Task description => Reproduce, exactly, the lines of the material below from the line containing "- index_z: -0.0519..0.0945" through the line containing "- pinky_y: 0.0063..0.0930", with both end lines included and nothing else.

Information shown =>

* * * * *

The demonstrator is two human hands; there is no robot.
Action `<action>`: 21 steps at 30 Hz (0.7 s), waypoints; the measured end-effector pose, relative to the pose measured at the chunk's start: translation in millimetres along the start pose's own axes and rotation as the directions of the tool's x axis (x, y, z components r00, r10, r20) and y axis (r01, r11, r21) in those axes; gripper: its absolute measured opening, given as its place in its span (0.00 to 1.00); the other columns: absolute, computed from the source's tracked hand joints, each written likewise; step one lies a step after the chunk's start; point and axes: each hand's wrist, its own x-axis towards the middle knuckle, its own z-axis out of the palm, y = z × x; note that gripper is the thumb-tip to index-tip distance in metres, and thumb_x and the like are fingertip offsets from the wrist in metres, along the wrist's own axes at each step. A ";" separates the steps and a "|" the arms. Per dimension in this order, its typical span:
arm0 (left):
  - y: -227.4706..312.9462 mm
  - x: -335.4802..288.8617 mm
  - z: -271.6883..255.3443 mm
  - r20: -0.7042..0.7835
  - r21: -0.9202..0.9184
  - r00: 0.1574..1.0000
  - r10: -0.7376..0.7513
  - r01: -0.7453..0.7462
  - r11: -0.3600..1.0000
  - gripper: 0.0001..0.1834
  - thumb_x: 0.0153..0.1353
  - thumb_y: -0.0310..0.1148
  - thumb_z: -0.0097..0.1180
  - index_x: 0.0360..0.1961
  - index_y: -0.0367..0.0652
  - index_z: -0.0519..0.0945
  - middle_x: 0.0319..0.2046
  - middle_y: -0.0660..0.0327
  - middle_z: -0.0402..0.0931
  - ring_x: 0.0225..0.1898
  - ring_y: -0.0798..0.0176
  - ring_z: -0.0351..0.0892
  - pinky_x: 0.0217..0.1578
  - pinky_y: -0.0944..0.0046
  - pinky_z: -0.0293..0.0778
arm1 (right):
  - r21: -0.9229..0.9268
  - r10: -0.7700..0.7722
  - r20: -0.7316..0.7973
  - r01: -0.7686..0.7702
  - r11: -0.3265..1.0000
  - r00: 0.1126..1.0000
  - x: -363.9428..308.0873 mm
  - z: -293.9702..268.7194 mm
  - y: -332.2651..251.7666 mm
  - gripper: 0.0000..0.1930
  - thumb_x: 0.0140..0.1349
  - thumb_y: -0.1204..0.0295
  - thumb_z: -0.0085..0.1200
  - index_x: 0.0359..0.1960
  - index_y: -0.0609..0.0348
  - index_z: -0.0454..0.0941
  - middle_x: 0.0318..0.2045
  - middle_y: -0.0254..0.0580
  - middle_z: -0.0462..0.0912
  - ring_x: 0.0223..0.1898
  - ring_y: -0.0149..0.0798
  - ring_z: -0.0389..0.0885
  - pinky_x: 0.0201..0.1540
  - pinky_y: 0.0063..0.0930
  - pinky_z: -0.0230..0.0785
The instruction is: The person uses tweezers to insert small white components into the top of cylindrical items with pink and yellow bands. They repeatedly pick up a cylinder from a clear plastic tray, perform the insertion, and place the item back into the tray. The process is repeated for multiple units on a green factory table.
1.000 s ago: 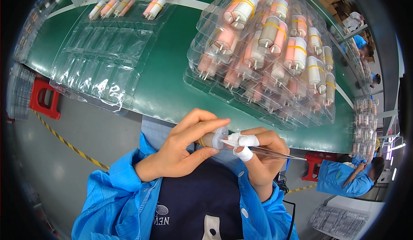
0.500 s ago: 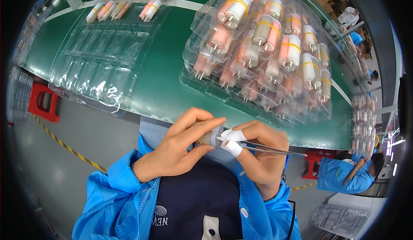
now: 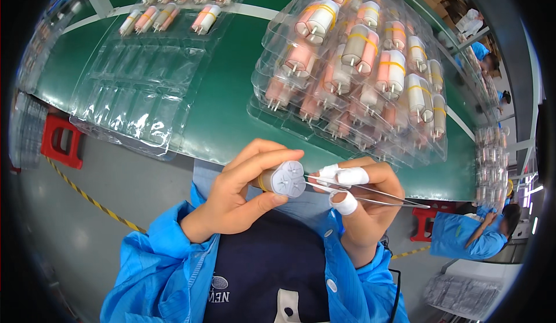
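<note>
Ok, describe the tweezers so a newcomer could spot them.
Find the long green worktable, then go to its near edge, where the person's right hand wears white finger wraps. It holds slender silvery metal tweezers, tips toward a pale grey three-lobed end piece. Unlike that chunky piece, they are thin, shiny and two-pronged.

Gripping between thumb (image 3: 262, 205) and fingers (image 3: 262, 164) of the left hand (image 3: 237, 193); pinching with white-wrapped thumb (image 3: 345, 204) and two white-wrapped fingers (image 3: 352, 176) of the right hand (image 3: 366, 198), just right of it.
</note>
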 end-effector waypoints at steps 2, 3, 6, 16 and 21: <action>-3.1 -1.9 2.5 -0.003 -0.018 1.000 -0.004 0.004 1.000 0.26 0.55 0.27 0.60 0.56 0.36 0.73 0.47 0.54 0.70 0.47 0.60 0.72 0.49 0.64 0.68 | -0.018 -0.004 0.004 0.004 1.000 1.000 0.1 3.3 -0.3 0.12 0.51 0.86 0.60 0.38 0.71 0.76 0.37 0.57 0.81 0.35 0.40 0.84 0.37 0.28 0.79; -3.5 -2.2 1.8 0.021 -0.008 1.000 0.000 0.000 1.000 0.26 0.56 0.27 0.59 0.57 0.33 0.71 0.48 0.52 0.69 0.48 0.59 0.72 0.49 0.63 0.68 | -0.027 -0.006 0.007 0.007 1.000 1.000 0.1 4.1 -0.1 0.12 0.51 0.86 0.60 0.38 0.71 0.76 0.37 0.57 0.81 0.35 0.39 0.84 0.38 0.28 0.78; -5.0 -1.9 -0.4 0.063 0.026 0.998 0.021 -0.023 0.999 0.27 0.57 0.28 0.58 0.57 0.27 0.69 0.49 0.49 0.67 0.49 0.58 0.71 0.49 0.63 0.68 | -0.124 -0.048 0.032 0.052 0.991 0.998 -0.9 2.7 4.4 0.11 0.52 0.86 0.60 0.38 0.71 0.77 0.37 0.55 0.81 0.36 0.38 0.84 0.38 0.26 0.78; -4.6 -3.6 2.0 0.011 0.160 0.998 0.055 -0.056 0.986 0.26 0.57 0.32 0.62 0.54 0.29 0.73 0.47 0.51 0.69 0.44 0.63 0.71 0.41 0.69 0.68 | -0.258 -0.010 0.027 0.017 0.966 1.000 0.9 3.1 5.6 0.09 0.51 0.84 0.62 0.35 0.68 0.79 0.33 0.51 0.83 0.34 0.36 0.83 0.36 0.25 0.76; -5.3 -3.2 2.0 0.018 0.211 0.997 0.076 -0.078 0.974 0.26 0.55 0.29 0.62 0.55 0.31 0.74 0.46 0.52 0.69 0.44 0.61 0.72 0.42 0.66 0.69 | -0.268 0.013 0.020 -0.007 0.963 1.000 1.3 2.8 5.8 0.09 0.51 0.83 0.62 0.34 0.68 0.79 0.33 0.51 0.83 0.34 0.36 0.83 0.35 0.24 0.76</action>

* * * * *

Solution to the exercise =>
  - index_z: -0.0519..0.0945
  - middle_x: 0.0319..0.2046
  - middle_y: -0.0660..0.0327
  - middle_z: -0.0402..0.0931
  - ring_x: 0.0225..0.1898
  - ring_y: -0.0798..0.0176
  - ring_z: -0.0351..0.0892
  - pinky_x: 0.0217..0.1578
  - pinky_y: -0.0944..0.0046
  - pinky_z: -0.0293..0.0778
arm1 (right):
  - r21: -0.9229..0.9268
  - r10: -0.7700..0.7722
  - r20: -0.7316..0.7973
  - r01: -0.7686..0.7702
  - r11: -0.3265..1.0000
  - r00: 0.1126..1.0000
  - x: -363.9428..308.0873 mm
  - z: -293.9702..268.7194 mm
  - y: -332.2651..251.7666 mm
  - gripper: 0.0000..0.1930
  - thumb_x: 0.0140..0.1349
  - thumb_y: -0.1204..0.0295
  - thumb_z: -0.0085..0.1200
  - index_x: 0.0359..0.1960
  - index_y: -0.0609..0.0348
  - index_z: -0.0454..0.0941
  - middle_x: 0.0318..0.2045
  - middle_y: -0.0254..0.0580
  - middle_z: -0.0462..0.0912
  - ring_x: 0.0223..0.1898
  - ring_y: -0.0149..0.0798
  - ring_z: -0.0389..0.0885
  - pinky_x: 0.0201..0.1540
  - pinky_y: 0.0063..0.0930

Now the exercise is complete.